## What this task involves:
Your copy should repeat the data that follows exactly and contain no image.

## Data provided:

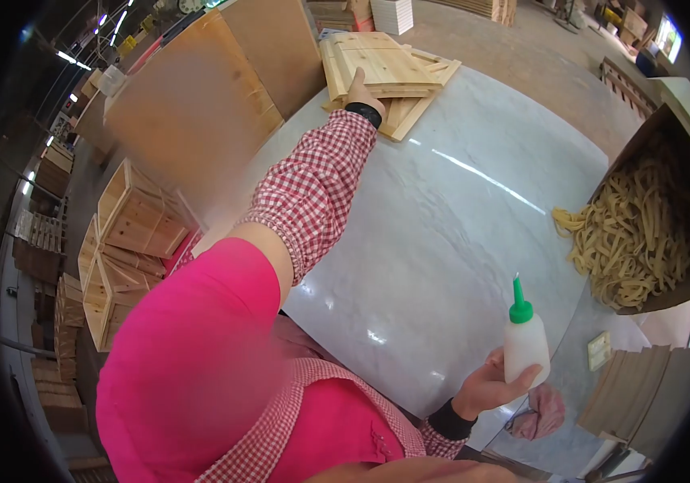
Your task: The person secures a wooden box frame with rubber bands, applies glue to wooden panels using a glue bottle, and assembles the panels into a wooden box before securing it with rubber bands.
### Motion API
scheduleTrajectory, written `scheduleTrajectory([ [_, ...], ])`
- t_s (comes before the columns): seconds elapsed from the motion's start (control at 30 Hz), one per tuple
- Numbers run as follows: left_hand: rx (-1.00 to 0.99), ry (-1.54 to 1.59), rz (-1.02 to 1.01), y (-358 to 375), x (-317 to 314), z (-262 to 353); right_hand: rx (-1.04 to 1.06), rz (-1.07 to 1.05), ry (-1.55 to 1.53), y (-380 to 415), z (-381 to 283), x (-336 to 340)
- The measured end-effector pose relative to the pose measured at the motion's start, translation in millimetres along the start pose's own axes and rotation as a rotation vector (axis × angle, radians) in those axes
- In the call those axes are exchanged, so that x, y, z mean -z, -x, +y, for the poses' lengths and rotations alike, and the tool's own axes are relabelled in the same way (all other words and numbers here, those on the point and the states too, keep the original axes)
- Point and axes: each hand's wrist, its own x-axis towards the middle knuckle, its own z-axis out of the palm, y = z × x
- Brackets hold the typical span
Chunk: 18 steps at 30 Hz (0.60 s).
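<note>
Far out across the table, my left hand (pixel 367 98) grips the near edge of a pale wooden panel (pixel 385 63). One digit shows on top of the wood; the other fingers are hidden. That panel lies on a small pile of wooden pieces (pixel 406 117), some set at an angle. Close to my body, my right hand (pixel 486 390) is wrapped round a white squeeze bottle (pixel 527 348). The bottle stands nearly upright, with its green nozzle (pixel 519 299) pointing up.
A box of yellowish strips (pixel 638 233) lies tipped at the right of the glossy grey table (pixel 441 233). A pink cloth (pixel 539 412) and stacked boards (pixel 626 390) are near my right hand. Wooden boxes (pixel 140 217) stand at left, beside tall brown panels (pixel 268 48).
</note>
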Motion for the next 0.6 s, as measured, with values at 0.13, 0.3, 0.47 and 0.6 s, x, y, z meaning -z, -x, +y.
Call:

## Exercise response:
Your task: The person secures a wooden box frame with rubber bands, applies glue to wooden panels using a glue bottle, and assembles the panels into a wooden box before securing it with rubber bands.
### Motion API
scheduleTrajectory, written `scheduleTrajectory([ [_, ...], ])`
- t_s (comes before the columns): seconds elapsed from the motion's start (control at 30 Hz), one per tuple
- Numbers run as follows: left_hand: rx (-1.00 to 0.99), ry (-1.54 to 1.59), rz (-1.02 to 1.01), y (-358 to 375), x (-317 to 314), z (-262 to 353); right_hand: rx (-1.04 to 1.06), rz (-1.07 to 1.05), ry (-1.55 to 1.53), y (-380 to 415), z (-381 to 283), x (-336 to 340)
- The measured end-effector pose relative to the pose measured at the motion's start, translation in millimetres along the start pose's own axes and rotation as a rotation vector (axis × angle, radians) in those axes
- In the call those axes are exchanged, so that x, y, z mean -z, -x, +y, for the poses' lengths and rotations alike, and the tool's own axes are relabelled in the same way (all other words and numbers here, those on the point and the states too, keep the original axes)
- Point and axes: each hand's wrist, its own x-axis towards the middle knuckle, its own z-axis out of the palm, y = z × x
- Brackets hold the typical span
Chunk: 18 steps at 30 Hz (0.60 s).
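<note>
Far out across the table, my left hand (pixel 367 98) grips the near edge of a pale wooden panel (pixel 385 63). One digit shows on top of the wood; the other fingers are hidden. That panel lies on a small pile of wooden pieces (pixel 406 117), some set at an angle. Close to my body, my right hand (pixel 486 390) is wrapped round a white squeeze bottle (pixel 527 348). The bottle stands nearly upright, with its green nozzle (pixel 519 299) pointing up.
A box of yellowish strips (pixel 638 233) lies tipped at the right of the glossy grey table (pixel 441 233). A pink cloth (pixel 539 412) and stacked boards (pixel 626 390) are near my right hand. Wooden boxes (pixel 140 217) stand at left, beside tall brown panels (pixel 268 48).
</note>
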Motion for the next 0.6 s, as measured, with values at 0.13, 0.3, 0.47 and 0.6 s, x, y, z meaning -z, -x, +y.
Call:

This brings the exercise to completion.